Datasets

Datasets are the basis for machine learning and data analysis. In Smart Vision, datasets are the basis for training your own proprietary large models.

You can add public datasets from Dataset Store (for details, see: Dataset Store), or you can build private datasets in My Studio-Datasets. These datasets will be displayed on My Studio-Datasets, allowing you to train the enterprise's customized large model through dataset.

In My Studio-Datasets, you can create a private dataset in two ways: ① Data Generation; ② Upload Dataset File.

Data Generation

Introduction

Data Generation is to generate sample data through large models. After selecting a large model, the large model learns from a large amount of training data and can capture complex patterns and relationships in the dataset, thereby generating more realistic and accurate sample data.

Note: Large models usually require large amounts of training data to learn complex patterns and knowledge, so the quantity and quality of training data for large models have a great impact on the generated datasets. Furthermore, in order to guarantee the quality of the generated datasets, the generated data also need to be properly evaluated and verified to ensure that they meet the expected standards and requirements.

Applicable Scenarios

  1. Insufficient labeled data: When there is insufficient labeled data in a specific field or task, data generation can make up for the problem.
  2. Pre-trained models are available: If there is a powerful language model pre-trained on large-scale text data, its language understanding and generation capabilities can be used to generate synthetic data for specific tasks through data generation.
  3. The sample diversity requirements are not high: In some tasks, the sample diversity requirements are relatively low, and the pre-training of the model can provide sufficient language knowledge. In this case, the use of data generation methods may be effective.
  4. Exploratory research or prototype development: During the exploratory research or prototype development stage, data generation can help quickly test and verify the basic performance of the model without spending a lot of time and resources to collect real labeled data.
  5. Data requirements for specific scenarios: For some specific scenarios, such as security testing, adversarial attacks, or model behavior in edge cases, the robustness of the model can be targeted through data generation.

Operation Guide

  1. Start: In "My Studio - Datasets", click the "Data generation" button in the upper right corner, and enter the "Model dataset generation" page.

    image_1733711280916

  2. Generate sample dataset: Select a large model, configure the parameters to generate the dataset, and click the "Generate Sample Data" button to generate a sample dataset.

    image_17337269797503

    image_17337270471878

    • Model Name: Different models have different architectures, parameters, and training methods, which determine the types of data the model can handle and the characteristics of the generated datasets. For example, some models may be better suited for generating text data, while others may be better suited for processing image or audio data.

    • Generation options: Datasets can be rigorous or flexible, depending on the desired application scenarios and target audience. The choice of generation options will affect the style, format, and constraints of the dataset, as well as the generation capabilities and flexibility of the model.

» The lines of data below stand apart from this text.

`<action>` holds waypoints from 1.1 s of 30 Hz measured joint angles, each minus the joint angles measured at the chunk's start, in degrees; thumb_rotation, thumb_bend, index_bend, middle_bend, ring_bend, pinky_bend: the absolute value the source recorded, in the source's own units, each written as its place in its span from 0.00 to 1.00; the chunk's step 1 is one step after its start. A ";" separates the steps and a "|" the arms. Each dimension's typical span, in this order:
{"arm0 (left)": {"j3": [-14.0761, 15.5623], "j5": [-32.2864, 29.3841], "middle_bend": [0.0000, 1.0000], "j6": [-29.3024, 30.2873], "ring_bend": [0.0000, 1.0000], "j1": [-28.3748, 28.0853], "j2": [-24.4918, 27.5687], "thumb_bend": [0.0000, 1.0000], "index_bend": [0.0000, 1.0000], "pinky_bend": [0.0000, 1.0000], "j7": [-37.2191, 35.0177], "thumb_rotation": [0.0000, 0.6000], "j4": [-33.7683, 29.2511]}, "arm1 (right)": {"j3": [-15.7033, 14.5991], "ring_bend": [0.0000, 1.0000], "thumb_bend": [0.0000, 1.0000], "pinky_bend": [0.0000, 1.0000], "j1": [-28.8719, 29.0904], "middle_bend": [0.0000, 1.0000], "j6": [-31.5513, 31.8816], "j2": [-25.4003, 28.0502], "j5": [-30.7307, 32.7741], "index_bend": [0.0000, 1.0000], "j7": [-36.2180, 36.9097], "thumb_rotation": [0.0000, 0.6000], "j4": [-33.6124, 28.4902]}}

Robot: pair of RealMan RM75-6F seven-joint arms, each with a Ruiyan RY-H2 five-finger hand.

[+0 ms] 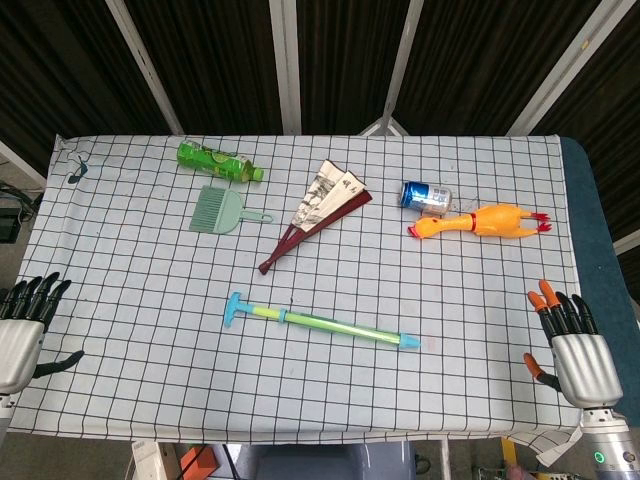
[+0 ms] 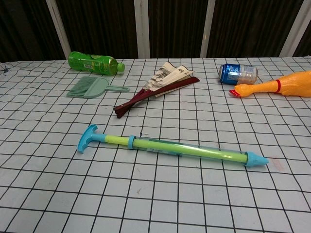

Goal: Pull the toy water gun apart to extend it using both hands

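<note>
The toy water gun (image 1: 320, 323) (image 2: 170, 148) lies flat on the checked cloth, a green tube with a blue T-handle at its left end and a blue nozzle at its right end. My left hand (image 1: 22, 330) rests at the table's left edge, fingers apart, holding nothing, far from the handle. My right hand (image 1: 572, 350) sits at the right edge with orange-tipped fingers spread, also holding nothing, well right of the nozzle. Neither hand shows in the chest view.
Behind the gun lie a half-folded fan (image 1: 315, 212) (image 2: 158, 87), a green dustpan (image 1: 220, 211) (image 2: 92, 87), a green bottle (image 1: 218, 160) (image 2: 93, 62), a blue can (image 1: 427, 197) (image 2: 237, 74) and a yellow rubber chicken (image 1: 482, 222) (image 2: 277, 88). The checked tablecloth (image 1: 150, 330) covers the table.
</note>
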 measured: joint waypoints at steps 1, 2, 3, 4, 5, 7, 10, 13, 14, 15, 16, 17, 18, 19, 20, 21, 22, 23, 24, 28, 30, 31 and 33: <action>-0.04 -0.05 0.00 -0.02 0.00 -0.01 0.02 0.00 0.00 0.00 -0.05 1.00 -0.04 | 0.00 0.00 0.26 0.00 0.00 0.00 0.04 -0.01 -0.04 0.00 0.02 1.00 0.03; -0.05 -0.08 0.00 -0.05 0.00 -0.01 0.04 0.00 0.00 0.00 -0.07 1.00 -0.06 | 0.00 0.00 0.26 0.00 0.00 0.00 0.07 -0.04 -0.07 0.00 -0.19 1.00 0.13; -0.03 -0.14 0.00 -0.14 0.00 -0.01 0.08 0.00 0.00 0.00 -0.07 1.00 -0.08 | -0.01 0.00 0.26 0.00 -0.01 0.00 0.06 -0.07 -0.07 0.00 -0.39 1.00 0.22; -0.01 -0.19 0.00 -0.21 0.00 -0.01 0.12 0.00 0.00 0.00 -0.05 1.00 -0.11 | -0.03 0.00 0.26 0.00 -0.02 0.00 0.01 -0.10 -0.04 0.00 -0.47 1.00 0.26; 0.01 -0.28 0.00 -0.32 0.00 -0.02 0.20 0.00 0.00 0.00 0.03 1.00 -0.18 | -0.04 0.00 0.26 0.00 -0.02 0.00 -0.03 -0.10 0.00 0.00 -0.48 1.00 0.19; -0.02 -0.36 0.00 -0.34 0.00 -0.01 0.26 0.00 0.00 0.00 0.07 1.00 -0.29 | 0.01 0.00 0.26 0.00 -0.05 0.00 -0.02 -0.09 0.14 0.00 -0.66 1.00 0.14; -0.02 -0.36 0.00 -0.38 0.00 -0.02 0.24 0.00 0.00 0.00 0.05 1.00 -0.35 | 0.06 0.00 0.26 0.00 -0.12 0.00 0.07 -0.04 0.25 0.00 -0.61 1.00 -0.04; 0.07 -0.45 0.00 -0.82 0.00 -0.13 0.28 0.00 0.00 0.00 0.00 1.00 -0.54 | 0.01 0.00 0.26 0.00 -0.15 0.00 -0.30 0.12 0.65 0.00 -0.68 1.00 -0.09; 0.06 -0.58 0.00 -0.99 0.00 -0.18 0.30 0.00 0.00 0.00 -0.01 1.00 -0.60 | 0.03 0.00 0.26 0.00 -0.12 0.00 -0.55 0.20 0.92 0.00 -0.76 1.00 -0.16; 0.07 -0.69 0.00 -1.18 0.00 -0.21 0.32 0.00 0.00 0.00 0.01 1.00 -0.65 | 0.04 0.00 0.26 0.00 -0.10 0.00 -0.65 0.22 1.02 0.00 -0.85 1.00 -0.19; 0.10 -0.81 0.00 -1.40 0.00 -0.25 0.36 0.00 0.00 0.00 0.04 1.00 -0.71 | 0.06 0.00 0.26 0.00 -0.06 0.00 -0.77 0.27 1.10 0.00 -0.98 1.00 -0.27; 0.13 -0.97 0.00 -1.65 0.00 -0.30 0.42 0.00 0.00 0.00 0.17 1.00 -0.82 | 0.07 0.00 0.26 0.00 -0.03 0.00 -0.85 0.31 1.13 0.00 -1.04 1.00 -0.40; 0.15 -1.04 0.00 -1.73 0.00 -0.33 0.47 0.00 0.00 0.00 0.29 1.00 -0.89 | 0.07 0.00 0.26 0.00 -0.01 0.00 -0.85 0.34 1.11 0.00 -1.03 1.00 -0.50; 0.18 -1.09 0.00 -1.82 0.00 -0.35 0.50 0.00 0.00 0.00 0.39 1.00 -0.92 | 0.08 0.00 0.26 0.00 0.00 0.00 -0.81 0.33 1.04 0.00 -0.99 1.00 -0.53; 0.22 -1.22 0.00 -2.03 0.00 -0.37 0.55 0.00 0.00 0.00 0.51 1.00 -0.99 | 0.09 0.00 0.26 0.00 0.02 0.00 -0.73 0.29 0.88 0.00 -0.96 1.00 -0.53; 0.25 -1.37 0.00 -2.25 0.00 -0.39 0.61 0.00 0.00 0.00 0.62 1.00 -1.11 | 0.08 0.00 0.26 0.00 0.05 0.00 -0.70 0.26 0.74 0.00 -0.97 1.00 -0.45; 0.28 -1.51 0.00 -2.45 0.00 -0.43 0.67 0.00 0.00 0.00 0.76 1.00 -1.30 | 0.04 0.00 0.26 0.00 0.06 0.00 -0.70 0.24 0.64 0.00 -1.02 1.00 -0.30; 0.30 -1.63 0.00 -2.64 0.00 -0.49 0.76 0.00 0.00 0.00 1.05 1.00 -1.51 | -0.04 0.00 0.26 0.00 0.07 0.00 -0.74 0.25 0.56 0.00 -1.02 1.00 -0.14; 0.34 -1.64 0.00 -2.73 0.00 -0.52 0.81 0.00 0.00 0.00 1.31 1.00 -1.60 | -0.06 0.00 0.26 0.00 0.06 0.00 -0.77 0.28 0.57 0.00 -0.91 1.00 -0.17; 0.59 -1.62 0.00 -2.92 0.00 -0.50 1.13 0.02 0.00 0.00 2.04 1.00 -2.15 | -0.08 0.00 0.26 0.00 0.02 0.00 -0.60 0.46 0.41 0.00 -0.32 1.00 -0.35; 0.63 -1.86 0.00 -3.22 0.00 -0.53 1.27 0.04 0.00 0.00 2.05 1.00 -2.36 | -0.21 0.00 0.26 0.00 0.05 0.00 -0.78 0.46 0.30 0.00 -0.41 1.00 -0.44; 0.62 -1.99 0.00 -3.41 0.00 -0.59 1.33 0.06 0.00 0.00 2.09 1.00 -2.46 | -0.26 0.00 0.26 0.00 0.09 0.00 -0.87 0.44 0.23 0.00 -0.56 1.00 -0.44; 0.46 -2.27 0.00 -3.88 0.00 -0.90 1.42 0.09 0.03 0.02 2.28 1.00 -2.75 | -0.39 0.00 0.26 0.00 0.19 0.00 -1.05 0.36 0.00 0.00 -0.75 1.00 -0.48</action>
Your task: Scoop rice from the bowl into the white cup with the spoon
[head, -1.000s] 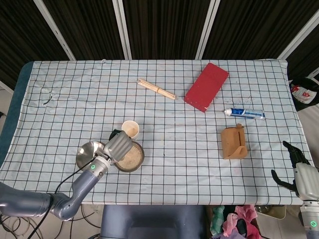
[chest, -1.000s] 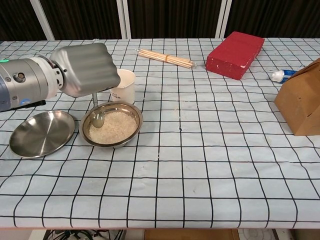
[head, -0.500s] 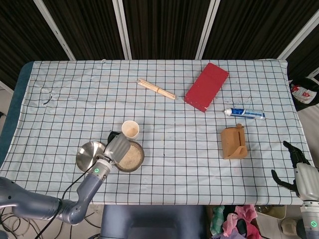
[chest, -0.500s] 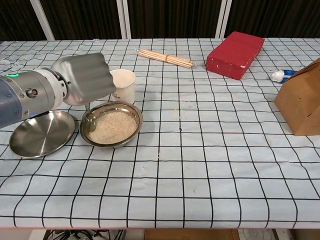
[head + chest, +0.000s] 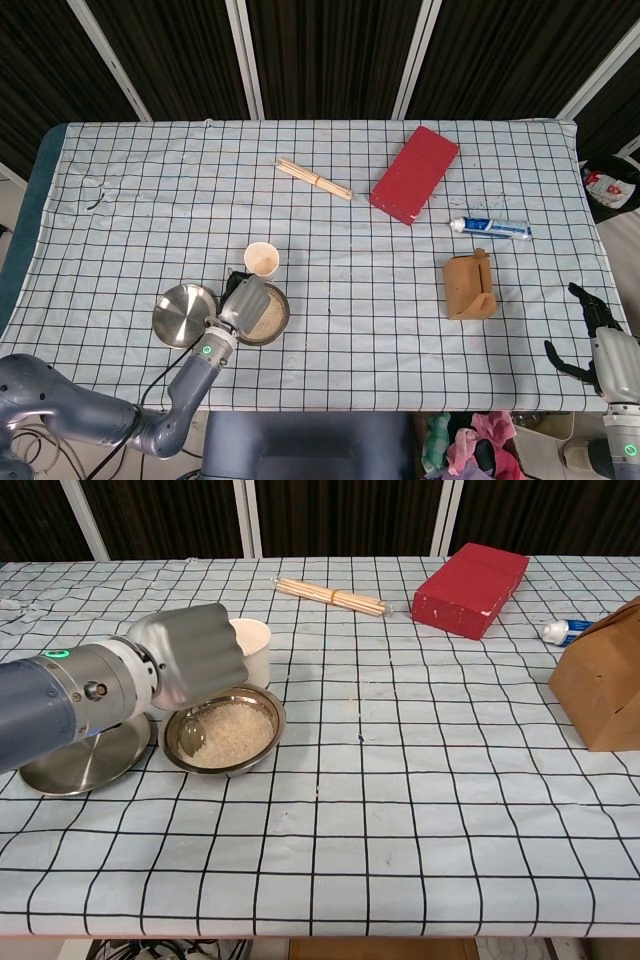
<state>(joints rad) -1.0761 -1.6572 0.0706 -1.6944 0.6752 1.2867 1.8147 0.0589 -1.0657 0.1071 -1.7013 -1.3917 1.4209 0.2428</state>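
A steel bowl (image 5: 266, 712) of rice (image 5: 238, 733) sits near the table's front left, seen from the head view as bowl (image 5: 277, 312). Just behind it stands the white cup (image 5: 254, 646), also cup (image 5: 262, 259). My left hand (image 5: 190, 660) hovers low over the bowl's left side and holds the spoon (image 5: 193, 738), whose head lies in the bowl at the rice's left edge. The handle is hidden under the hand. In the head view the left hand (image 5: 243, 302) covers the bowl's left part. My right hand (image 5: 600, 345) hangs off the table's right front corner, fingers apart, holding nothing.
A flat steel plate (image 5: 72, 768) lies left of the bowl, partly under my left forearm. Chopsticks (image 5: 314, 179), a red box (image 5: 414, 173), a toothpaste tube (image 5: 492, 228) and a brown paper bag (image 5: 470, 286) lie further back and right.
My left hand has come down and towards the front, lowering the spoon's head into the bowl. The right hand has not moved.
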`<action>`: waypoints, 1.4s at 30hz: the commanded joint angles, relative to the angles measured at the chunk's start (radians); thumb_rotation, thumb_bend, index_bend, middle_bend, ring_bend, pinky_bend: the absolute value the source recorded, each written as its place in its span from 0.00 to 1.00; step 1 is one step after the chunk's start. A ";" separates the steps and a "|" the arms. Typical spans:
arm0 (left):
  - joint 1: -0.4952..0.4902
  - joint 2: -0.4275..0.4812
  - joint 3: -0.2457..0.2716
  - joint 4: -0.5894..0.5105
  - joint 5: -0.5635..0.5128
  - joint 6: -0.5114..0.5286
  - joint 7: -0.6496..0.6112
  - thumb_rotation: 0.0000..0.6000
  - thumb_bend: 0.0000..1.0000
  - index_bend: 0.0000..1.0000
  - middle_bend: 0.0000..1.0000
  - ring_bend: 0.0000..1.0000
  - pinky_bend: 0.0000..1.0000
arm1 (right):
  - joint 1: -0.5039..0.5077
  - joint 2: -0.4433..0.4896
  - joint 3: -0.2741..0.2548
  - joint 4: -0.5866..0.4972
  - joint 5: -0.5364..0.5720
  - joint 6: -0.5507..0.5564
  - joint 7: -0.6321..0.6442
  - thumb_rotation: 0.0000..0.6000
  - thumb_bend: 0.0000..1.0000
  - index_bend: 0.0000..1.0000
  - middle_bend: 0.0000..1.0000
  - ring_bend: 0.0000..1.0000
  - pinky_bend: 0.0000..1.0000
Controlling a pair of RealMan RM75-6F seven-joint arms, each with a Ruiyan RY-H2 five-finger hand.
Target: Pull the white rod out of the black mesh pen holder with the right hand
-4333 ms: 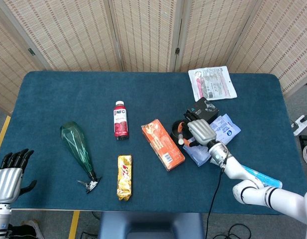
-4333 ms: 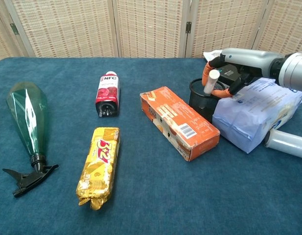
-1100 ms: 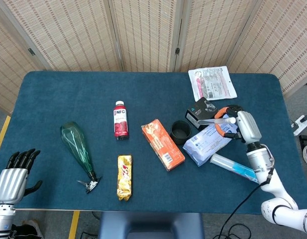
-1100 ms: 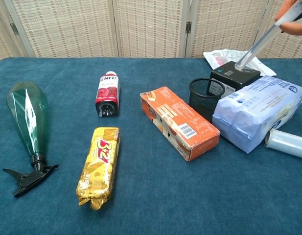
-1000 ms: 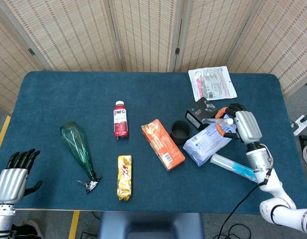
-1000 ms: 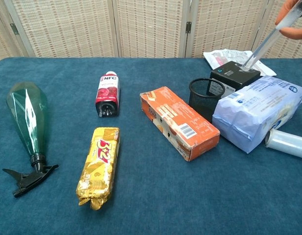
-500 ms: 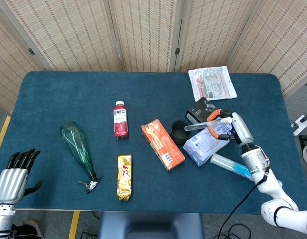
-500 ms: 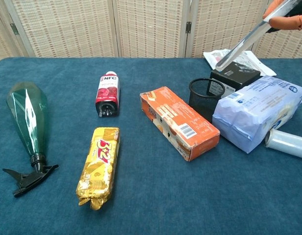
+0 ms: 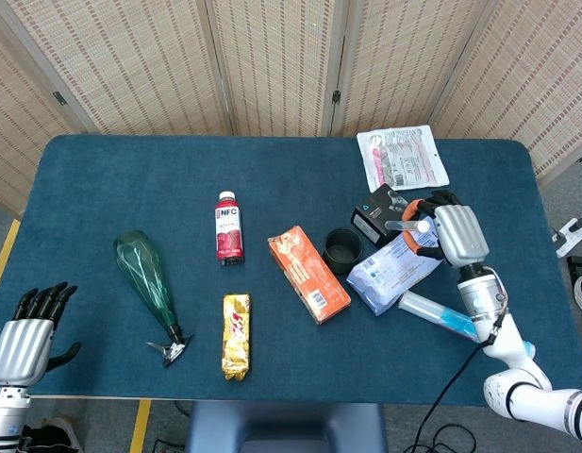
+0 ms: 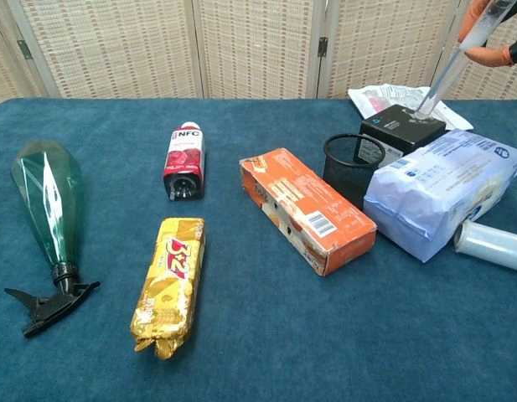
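Where the right hand (image 9: 453, 233) closes its orange-tipped fingers (image 10: 491, 55) around it, the white rod (image 10: 459, 64) shows as a thin, smooth, pale cylinder, held clear above the table and slanting down toward the black box (image 10: 402, 128); its lower tip hangs over that box, apart from the black mesh pen holder (image 10: 354, 164). From the chest view the holder is a short round cup of fine wire mesh, standing upright on the blue felt-like table (image 9: 130, 179); the head view looks down into its dark opening (image 9: 343, 247) and nothing can be made out inside. It stands just beside the far end of a flat orange carton (image 9: 308, 273), with the black box behind it and a crinkled pale-blue plastic pack (image 10: 442, 188) to its right. A clear roll (image 10: 491, 244) lies at the front edge of that pack, and a white printed pouch (image 9: 402, 158) lies flat nearer the screens. Further left lie a red juice bottle (image 9: 228, 227) with a white NFC label, a shiny gold snack bar (image 9: 236, 335), and a translucent green spray bottle (image 9: 147, 279) on its side with a black trigger. At the table's near left corner the left hand (image 9: 21, 335) rests with dark fingers spread and nothing in it.
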 commanded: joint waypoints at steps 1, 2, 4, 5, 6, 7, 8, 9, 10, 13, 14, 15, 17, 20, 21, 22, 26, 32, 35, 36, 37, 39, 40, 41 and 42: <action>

    • Generation type: Four methods are supported, including Content topic, Dataset, JSON file, and Tool Calling.

      • Content topic: Sample datasets should be generated around a clear topic or domain, which helps ensure that the resulting datasets are consistent and relevant. The choice of content topic will directly affect the content and purpose of the data set. For example, if the topic is labor law, the dataset will contain law-related text and data.
      • Dataset: The generated dataset samples are expanded based on the uploaded dataset, and the generated samples will be more accurate. The model will analyze the uploaded dataset to understand the structure, characteristics and data types of the dataset. Detailed format and content will make the generated dataset closely match the uploaded dataset.
      • JSON file: The generated dataset sample is copied, modified, and synthesized based on the JSON file you uploaded (JSON file format creation requirements: create content in the form of key-value pairs, with three elements by default, including instruction, input, and output).
      • Tool Calling: Dataset samples are generated based on your selection of internal tools/workflows and the target dataset type. Three target dataset types are supported: simple (the tool list contains only a single tool or a workflow, and the tool will be called once for the user's questioning the model), multiple (the tool list contains multiple tools/workflows, and multiple tools will be called for the user's questioning the model), irrelevance (The user's question is not related to any tools in the tool list, and the model will not call any tools). It is usually recommended that you select three types at the same time (that is, the default option) to ensure the diversity of the dataset.
    • Generalization index: Generalization ability refers to the ability of a model to perform on unseen data. The generalization index measures the quality and diversity of the dataset and the model's ability to adapt to new data. A high generalization index usually means that the dataset is more versatile and scalable and can support a wider range of application scenarios.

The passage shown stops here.